Those 1858s in the top picture? Reminds me of the scene in pale rider when Clint Eastwood does his reload in the final gunfight. Love it.

DOL
Yes Sir. I bought the full length 1858 back in 2001 + a Kirst 45 Colt Conversion cylinder while living in Illinois. Had it shipped straight to my door - no FOID card / paperwork required. Fired it a couple time with 45 Colt and shelved it. Action is/was gritty.

If nothing else it could be used as a really expensive "off paper / drop gun."


Finally had the member Flinter on here walk me through firing it with Pyrodex, Cap, and Ball in 2013. Got hooked. Just a ton of fun. I compare it to combining shooting with 4th of July Fireworks.

SHTF - good handout gun (along with the rest of them that I can't carry). Lately (last 2 to 3 years) I find I enjoy shooting BP more than cartridge firearms. So it allows me to shoot and save regular ammo.

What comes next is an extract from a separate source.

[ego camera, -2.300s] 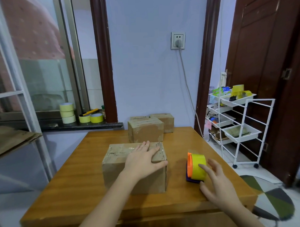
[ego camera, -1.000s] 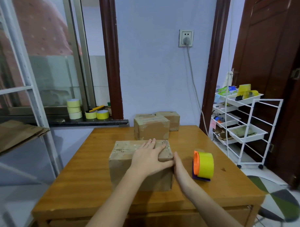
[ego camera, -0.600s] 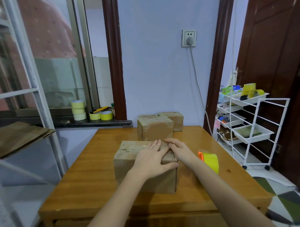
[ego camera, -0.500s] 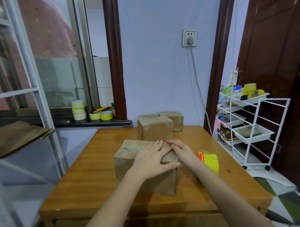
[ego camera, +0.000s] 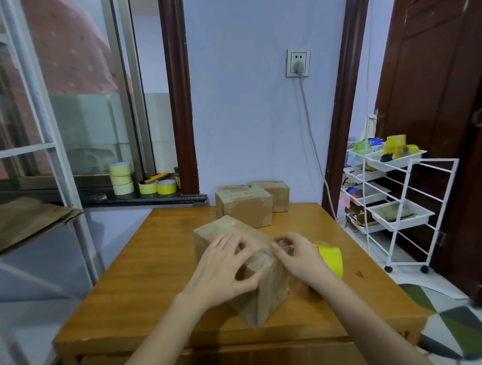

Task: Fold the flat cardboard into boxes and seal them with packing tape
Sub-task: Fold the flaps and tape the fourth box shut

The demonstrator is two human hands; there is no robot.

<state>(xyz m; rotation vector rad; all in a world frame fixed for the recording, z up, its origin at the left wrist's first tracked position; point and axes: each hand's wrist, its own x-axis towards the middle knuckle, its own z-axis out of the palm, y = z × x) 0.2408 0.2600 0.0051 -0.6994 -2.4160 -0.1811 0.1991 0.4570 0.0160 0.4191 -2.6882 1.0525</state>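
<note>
A: Where is the cardboard box (ego camera: 248,266) sitting?

B: On the wooden table (ego camera: 144,267), turned so one corner points toward the table's near edge. The left hand (ego camera: 223,270) lies over its top, fingers curled across the upper edge and thumb hooked onto the near face, so it grips the box. The right hand (ego camera: 297,258) is at the box's right upper edge, fingers bent and fingertips touching the cardboard; whether they pinch anything there I cannot tell.

A: What is close to the fingers?

B: Just right of the right hand, partly hidden behind it, stands the yellow tape dispenser (ego camera: 331,258) with an orange rim. Beyond both sets of fingertips, at the table's far edge, sit the finished boxes (ego camera: 245,209), near the gripped box but apart from it.

A: And open room?

B: Left of the left hand the tabletop runs bare to its left edge. Below the wrists a strip of bare wood lies between the box corner and the near edge. Off the table, far left of the fingers, flat cardboard (ego camera: 25,220) rests on a shelf, tape rolls (ego camera: 122,178) on the sill, and a white cart (ego camera: 398,193) stands to the right.
</note>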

No cost savings as BP retail components are more expensive than cartridge ammo. Tooling up - aka the equipment / components needed for BP (powder flask, powder measure, caps, powder, ball, etc) is significantly more expensive than buying a $200 Hi Point and a $10 box of ammo. But it's fun and I'd rather own another $200 C&B revolver than a Hi Point.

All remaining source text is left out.